Sodium Oxybate Effective in Idiopathic Hypersomnia, Narcolepsy

Use of sodium oxybate and low-sodium oxybate led to meaningful improvements in patients with hypersomnia and narcolepsy regardless of comorbidities.

Both hypersomnia and narcolepsy can be treated using sodium oxybate or low-sodium oxybate, according to abstracts presented at the SLEEP 2024 Annual Meeting held in Houston, Texas from June 1 to June 5, 2024. Improvements in narcolepsy were not affected by the number of comorbidities possessed by the patient.

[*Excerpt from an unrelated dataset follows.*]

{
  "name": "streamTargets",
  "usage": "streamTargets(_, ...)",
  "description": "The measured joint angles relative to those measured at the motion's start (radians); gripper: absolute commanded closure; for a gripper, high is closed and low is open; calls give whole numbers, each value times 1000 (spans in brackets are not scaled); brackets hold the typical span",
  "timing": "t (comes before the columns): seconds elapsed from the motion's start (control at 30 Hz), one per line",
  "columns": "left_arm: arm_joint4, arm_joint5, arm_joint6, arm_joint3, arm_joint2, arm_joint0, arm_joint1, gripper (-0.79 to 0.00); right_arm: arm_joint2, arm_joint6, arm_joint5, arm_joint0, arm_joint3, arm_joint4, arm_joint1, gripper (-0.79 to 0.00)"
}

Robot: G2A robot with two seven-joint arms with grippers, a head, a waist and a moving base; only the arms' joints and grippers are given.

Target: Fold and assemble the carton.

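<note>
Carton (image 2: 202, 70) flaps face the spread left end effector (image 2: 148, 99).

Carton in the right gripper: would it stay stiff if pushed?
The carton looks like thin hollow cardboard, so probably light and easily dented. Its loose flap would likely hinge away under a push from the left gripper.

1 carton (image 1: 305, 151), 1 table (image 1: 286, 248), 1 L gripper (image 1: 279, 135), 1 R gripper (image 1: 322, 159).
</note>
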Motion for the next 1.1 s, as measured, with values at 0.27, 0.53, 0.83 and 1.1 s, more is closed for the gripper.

Low-sodium oxybate (LXB) is a treatment for cataplexy or daytime sleepiness that has been approved by the FDA for usage in patients aged 7 years and older who have been diagnosed with narcolepsy or idiopathic hypersomnia (IH). LXB contains approximately 92% less sodium than sodium oxybate (SXB), which can be used in IH. These 2 studies tested the efficacy of SXB in patients with IH and the efficacy and safety of LXB in patients with narcolepsy both with and without psychiatric or neurologic comorbidities.

Man sleeping | Image credit: Laflor/ -

Man sleeping | Image credit: Laflor/ -

In the first study,1 the researchers used the Epworth Sleepiness scale (ESS), the Idiopathic Hypersomnia Severity Scale (IHSS), and the Maintenance of Wakefulness Test (MWT) assessment to survey the participants for improvements in sleep. All participants were aged 18 to 60 years, were diagnosed with IH, and had a ESS of 14 or higher. The participants were randomly assigned 1:1 to either receive SXB or placebo. Treatment was given for 2 weeks at a stable dose of either 6g or 9g before being tapered off for a week. Mean change in ESS from baseline to week 8 acted as the primary endpoint, with changes in sleep latency on the MWT and IHSS acting as secondary endpoints.

There were 45 patients who were randomly assigned to the 2 groups. The majority of participants were women (n = 36) with a mean (SD) age of 29.0 (7.5) years and a mean ESS of 16.5 (2.7). Meanwhile, 22 were assigned to the SXB group. A total of 40 participants completed the double-blind period, of which 19 were receiving SXB.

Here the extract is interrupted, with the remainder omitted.